Records from a dataset:
══════════════════════════════

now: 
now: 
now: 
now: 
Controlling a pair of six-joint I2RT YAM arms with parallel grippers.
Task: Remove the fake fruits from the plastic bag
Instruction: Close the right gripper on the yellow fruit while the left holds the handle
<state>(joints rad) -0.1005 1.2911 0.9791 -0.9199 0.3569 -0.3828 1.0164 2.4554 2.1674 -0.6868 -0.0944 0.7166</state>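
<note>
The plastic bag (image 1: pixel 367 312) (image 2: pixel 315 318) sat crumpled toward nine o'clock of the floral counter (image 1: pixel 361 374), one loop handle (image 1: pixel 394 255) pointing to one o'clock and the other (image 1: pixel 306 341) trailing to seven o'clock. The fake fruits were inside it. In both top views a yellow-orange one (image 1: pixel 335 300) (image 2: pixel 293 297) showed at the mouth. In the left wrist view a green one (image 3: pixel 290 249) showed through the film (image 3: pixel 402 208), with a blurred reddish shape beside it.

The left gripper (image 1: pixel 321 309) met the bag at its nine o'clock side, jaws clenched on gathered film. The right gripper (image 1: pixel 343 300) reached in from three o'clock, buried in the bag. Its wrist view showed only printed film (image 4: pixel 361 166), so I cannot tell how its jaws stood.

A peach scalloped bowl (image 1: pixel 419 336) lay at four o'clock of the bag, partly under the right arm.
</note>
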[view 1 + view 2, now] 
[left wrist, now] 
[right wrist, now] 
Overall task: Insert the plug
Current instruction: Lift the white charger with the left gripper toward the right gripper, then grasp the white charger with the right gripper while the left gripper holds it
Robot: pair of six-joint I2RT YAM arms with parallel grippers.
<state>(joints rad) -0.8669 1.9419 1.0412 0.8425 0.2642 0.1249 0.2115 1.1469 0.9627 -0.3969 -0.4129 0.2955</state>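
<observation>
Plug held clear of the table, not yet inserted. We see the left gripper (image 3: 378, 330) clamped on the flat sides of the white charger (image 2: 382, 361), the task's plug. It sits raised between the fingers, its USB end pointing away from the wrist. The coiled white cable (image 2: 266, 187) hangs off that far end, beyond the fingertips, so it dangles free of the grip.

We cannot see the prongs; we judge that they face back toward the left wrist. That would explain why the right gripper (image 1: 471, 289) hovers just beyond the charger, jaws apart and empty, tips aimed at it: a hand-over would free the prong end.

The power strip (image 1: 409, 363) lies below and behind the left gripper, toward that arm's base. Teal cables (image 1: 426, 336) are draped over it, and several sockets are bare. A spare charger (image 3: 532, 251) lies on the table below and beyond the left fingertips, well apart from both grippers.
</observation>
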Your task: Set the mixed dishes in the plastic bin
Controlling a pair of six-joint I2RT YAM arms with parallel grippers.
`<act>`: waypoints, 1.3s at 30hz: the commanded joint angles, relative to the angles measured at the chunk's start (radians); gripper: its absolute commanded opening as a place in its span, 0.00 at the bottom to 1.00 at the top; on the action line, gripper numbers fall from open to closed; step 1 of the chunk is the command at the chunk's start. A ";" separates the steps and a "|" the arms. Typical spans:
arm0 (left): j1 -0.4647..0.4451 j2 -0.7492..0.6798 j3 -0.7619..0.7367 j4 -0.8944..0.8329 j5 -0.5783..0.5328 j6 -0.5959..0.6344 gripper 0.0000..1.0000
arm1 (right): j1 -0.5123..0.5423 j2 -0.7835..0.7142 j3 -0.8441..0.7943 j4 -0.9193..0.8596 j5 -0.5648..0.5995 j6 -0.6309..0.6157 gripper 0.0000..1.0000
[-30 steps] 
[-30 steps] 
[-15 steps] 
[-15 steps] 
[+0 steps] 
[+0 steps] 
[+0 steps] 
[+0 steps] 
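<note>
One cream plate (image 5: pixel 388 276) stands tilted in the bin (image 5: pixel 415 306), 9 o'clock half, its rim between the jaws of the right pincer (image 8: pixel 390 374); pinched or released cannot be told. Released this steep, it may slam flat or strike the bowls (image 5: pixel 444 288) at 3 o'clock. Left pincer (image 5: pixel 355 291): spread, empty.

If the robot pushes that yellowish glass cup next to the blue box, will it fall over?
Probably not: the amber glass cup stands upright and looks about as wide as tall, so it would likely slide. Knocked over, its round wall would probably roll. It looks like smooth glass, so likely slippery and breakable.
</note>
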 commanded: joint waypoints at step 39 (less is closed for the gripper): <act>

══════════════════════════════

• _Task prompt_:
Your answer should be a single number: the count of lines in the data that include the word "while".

• _Solution for this task_:
2